Parfois les réacteurs n’explosent pas, ils prennent feu. Contre ce danger, ils sont équipés de dispositifs de détection du feu et d’extincteurs super-puissants pour l’éteindre dans les premières secondes après son départ. Les pilotes sauront éteindre le feu et ramener l’avion au sol en toute sécurité. Ils sont extrêmement bien formés à ça.
Et si ça vous arrivait ?
Si un jour vous vous retrouviez dans un avion qui a une avarie au niveau d’un moteur, il se pourrait très probablement que vous ne remarquiez même pas le problème, car les pilotes le couperont sans que vous vous en rendiez compte.

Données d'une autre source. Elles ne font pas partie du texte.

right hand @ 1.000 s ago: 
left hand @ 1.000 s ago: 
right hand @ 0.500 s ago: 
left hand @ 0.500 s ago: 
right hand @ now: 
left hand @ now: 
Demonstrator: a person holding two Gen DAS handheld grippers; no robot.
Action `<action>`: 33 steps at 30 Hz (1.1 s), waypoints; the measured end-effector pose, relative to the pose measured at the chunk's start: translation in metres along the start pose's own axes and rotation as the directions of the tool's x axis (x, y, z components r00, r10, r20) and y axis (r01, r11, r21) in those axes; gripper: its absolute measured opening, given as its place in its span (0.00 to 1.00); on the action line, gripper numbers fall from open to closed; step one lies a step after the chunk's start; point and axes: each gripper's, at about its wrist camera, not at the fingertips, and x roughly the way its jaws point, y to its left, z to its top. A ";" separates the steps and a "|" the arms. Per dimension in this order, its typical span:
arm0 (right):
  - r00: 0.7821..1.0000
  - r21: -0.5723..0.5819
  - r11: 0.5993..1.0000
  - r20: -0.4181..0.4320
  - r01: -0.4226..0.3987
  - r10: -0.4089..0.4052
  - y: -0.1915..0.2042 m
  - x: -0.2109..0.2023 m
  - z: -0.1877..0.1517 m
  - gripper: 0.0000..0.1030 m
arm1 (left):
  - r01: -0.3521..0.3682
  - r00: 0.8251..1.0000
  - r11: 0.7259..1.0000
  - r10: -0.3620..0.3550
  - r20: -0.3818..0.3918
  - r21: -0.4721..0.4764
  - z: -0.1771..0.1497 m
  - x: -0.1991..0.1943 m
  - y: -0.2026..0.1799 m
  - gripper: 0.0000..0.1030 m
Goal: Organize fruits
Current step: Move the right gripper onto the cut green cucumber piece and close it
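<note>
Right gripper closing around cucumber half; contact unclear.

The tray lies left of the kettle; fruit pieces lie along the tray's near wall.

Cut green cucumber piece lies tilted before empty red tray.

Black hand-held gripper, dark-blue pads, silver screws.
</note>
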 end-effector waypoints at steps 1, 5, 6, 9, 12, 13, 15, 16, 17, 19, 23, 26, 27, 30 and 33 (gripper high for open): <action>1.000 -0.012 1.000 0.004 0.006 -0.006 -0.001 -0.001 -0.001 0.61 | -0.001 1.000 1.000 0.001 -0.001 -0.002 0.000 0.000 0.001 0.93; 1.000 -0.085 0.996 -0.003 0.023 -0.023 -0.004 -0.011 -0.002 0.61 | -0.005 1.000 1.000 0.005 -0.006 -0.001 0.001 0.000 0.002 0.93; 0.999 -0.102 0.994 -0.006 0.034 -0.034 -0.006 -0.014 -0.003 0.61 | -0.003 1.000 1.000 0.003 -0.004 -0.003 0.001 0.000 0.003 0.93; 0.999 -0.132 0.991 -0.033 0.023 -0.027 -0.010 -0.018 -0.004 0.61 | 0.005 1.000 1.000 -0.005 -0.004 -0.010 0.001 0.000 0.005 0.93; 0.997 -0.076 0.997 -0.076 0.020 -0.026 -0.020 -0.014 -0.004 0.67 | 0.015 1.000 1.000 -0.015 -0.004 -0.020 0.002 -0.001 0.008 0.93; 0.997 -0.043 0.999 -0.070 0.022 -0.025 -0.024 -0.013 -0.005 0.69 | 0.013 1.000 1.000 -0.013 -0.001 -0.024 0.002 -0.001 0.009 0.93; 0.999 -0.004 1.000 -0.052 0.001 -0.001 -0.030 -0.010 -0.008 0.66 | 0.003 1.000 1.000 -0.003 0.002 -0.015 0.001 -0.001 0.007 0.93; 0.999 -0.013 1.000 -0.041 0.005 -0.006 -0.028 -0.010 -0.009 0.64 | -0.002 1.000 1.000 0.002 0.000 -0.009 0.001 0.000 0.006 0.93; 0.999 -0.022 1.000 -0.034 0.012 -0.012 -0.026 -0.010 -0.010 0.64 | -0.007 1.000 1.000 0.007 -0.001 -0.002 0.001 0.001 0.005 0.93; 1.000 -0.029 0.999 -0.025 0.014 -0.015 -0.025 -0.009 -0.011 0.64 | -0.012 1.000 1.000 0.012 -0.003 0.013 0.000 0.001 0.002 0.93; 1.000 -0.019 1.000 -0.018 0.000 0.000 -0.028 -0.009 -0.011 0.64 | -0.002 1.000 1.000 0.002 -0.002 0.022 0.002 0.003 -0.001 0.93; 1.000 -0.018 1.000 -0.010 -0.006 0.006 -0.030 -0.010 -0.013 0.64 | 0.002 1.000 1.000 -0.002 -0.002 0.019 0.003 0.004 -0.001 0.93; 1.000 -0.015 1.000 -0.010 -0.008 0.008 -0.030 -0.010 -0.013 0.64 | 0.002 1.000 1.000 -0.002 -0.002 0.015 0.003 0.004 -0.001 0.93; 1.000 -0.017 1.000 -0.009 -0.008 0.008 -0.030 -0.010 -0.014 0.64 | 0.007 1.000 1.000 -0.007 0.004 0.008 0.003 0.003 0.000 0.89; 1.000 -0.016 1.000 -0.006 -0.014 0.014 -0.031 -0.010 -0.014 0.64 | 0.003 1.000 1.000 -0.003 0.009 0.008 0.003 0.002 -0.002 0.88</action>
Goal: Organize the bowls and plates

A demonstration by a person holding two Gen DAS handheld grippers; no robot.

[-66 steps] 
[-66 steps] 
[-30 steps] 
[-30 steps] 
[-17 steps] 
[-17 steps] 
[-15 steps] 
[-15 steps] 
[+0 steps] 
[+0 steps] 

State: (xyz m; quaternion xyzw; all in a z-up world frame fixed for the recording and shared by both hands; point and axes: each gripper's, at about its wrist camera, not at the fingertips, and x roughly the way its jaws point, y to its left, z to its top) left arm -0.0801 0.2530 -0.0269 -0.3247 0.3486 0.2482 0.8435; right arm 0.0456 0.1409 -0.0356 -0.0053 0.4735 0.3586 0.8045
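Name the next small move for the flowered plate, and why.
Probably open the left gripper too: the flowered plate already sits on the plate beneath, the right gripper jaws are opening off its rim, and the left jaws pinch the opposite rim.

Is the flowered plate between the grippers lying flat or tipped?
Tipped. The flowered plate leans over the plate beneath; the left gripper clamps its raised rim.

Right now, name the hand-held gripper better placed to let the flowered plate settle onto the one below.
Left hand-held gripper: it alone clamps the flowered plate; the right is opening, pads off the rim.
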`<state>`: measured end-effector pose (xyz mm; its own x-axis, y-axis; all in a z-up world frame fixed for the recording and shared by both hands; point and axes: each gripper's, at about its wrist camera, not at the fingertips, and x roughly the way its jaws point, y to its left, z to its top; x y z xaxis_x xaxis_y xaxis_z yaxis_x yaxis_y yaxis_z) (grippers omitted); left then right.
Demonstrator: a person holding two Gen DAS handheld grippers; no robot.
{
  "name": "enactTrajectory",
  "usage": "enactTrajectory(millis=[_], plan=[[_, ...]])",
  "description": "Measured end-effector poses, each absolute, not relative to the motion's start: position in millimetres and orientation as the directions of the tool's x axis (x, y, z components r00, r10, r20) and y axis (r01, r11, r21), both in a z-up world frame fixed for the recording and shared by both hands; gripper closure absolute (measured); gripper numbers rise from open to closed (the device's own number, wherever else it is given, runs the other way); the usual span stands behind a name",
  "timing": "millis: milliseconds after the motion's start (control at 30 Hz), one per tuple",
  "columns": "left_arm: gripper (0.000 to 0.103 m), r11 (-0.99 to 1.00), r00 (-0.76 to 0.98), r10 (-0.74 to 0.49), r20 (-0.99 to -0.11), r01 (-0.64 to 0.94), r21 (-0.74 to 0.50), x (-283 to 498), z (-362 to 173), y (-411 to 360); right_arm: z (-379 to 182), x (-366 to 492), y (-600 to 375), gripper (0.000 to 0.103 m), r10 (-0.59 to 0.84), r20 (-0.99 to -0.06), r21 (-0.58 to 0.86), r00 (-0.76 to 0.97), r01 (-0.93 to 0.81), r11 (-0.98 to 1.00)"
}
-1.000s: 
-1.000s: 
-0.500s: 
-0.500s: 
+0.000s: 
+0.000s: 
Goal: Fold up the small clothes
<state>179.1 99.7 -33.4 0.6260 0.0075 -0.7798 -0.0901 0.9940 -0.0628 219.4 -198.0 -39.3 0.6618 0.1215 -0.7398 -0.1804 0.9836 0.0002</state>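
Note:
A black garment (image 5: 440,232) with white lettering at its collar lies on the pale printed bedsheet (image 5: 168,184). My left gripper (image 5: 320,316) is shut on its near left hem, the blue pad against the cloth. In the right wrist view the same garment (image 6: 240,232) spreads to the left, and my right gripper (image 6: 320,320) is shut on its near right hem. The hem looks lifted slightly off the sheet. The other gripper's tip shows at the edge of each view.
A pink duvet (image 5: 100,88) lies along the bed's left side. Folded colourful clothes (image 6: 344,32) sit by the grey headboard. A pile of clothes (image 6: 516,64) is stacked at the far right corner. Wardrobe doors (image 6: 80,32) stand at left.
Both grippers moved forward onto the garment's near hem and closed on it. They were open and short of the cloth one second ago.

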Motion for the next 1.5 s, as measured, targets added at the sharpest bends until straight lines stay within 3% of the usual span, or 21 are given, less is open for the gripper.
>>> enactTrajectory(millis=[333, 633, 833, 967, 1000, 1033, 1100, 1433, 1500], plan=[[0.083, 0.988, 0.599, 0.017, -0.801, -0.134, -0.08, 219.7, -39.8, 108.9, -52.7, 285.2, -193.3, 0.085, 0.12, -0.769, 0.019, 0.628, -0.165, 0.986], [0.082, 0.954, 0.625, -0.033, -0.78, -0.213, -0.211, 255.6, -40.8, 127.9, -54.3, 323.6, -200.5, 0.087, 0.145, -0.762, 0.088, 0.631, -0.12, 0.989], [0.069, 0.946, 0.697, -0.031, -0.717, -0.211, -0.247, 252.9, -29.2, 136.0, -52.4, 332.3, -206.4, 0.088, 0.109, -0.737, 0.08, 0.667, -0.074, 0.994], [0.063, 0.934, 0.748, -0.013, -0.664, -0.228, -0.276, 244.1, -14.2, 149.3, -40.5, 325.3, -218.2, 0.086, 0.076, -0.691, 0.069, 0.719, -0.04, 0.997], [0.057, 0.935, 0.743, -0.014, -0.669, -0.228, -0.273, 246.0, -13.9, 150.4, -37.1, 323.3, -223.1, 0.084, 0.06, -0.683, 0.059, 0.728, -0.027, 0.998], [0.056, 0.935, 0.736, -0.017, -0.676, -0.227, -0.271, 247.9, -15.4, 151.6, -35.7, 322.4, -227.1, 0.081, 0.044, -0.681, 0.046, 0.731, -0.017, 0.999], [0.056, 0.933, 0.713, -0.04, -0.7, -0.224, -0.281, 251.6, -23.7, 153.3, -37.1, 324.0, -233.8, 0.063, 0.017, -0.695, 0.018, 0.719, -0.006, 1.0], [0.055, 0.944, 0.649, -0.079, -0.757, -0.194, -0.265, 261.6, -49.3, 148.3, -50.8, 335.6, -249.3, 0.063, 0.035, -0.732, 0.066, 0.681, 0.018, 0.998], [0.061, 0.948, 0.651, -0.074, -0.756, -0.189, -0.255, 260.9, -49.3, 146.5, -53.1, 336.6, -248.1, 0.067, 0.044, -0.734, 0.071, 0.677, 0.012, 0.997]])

Si par malheur vous entendiez une explosion ou que vous voyiez le moteur en feu, vous pourrez être sûr que l’équipage déclenchera les extincteurs et sécurisera le moteur avant de retourner se poser.
De fait, la probabilité pour que cela vous arrive est extrêmement faible. Si vous ne prenez l’avion que 2 ou trois fois par an vous avez plus de chance de gagner au loto que d’être témoin d’une panne moteur. Certains pilotes de ligne passent littéralement des décennies en l’air sans jamais avoir à traiter une panne de réacteur pour de vrai !
J’espère vous avoir convaincu que les moteurs d’avions sont parmi les équipements les plus sûrs du monde et que j’aurais réussi à diminuer votre peur de mourir en avion. Même si vous avez peur de la panne, il est extrêmement improbable que vous en fassiez l’expérience une seule fois dans votre vie.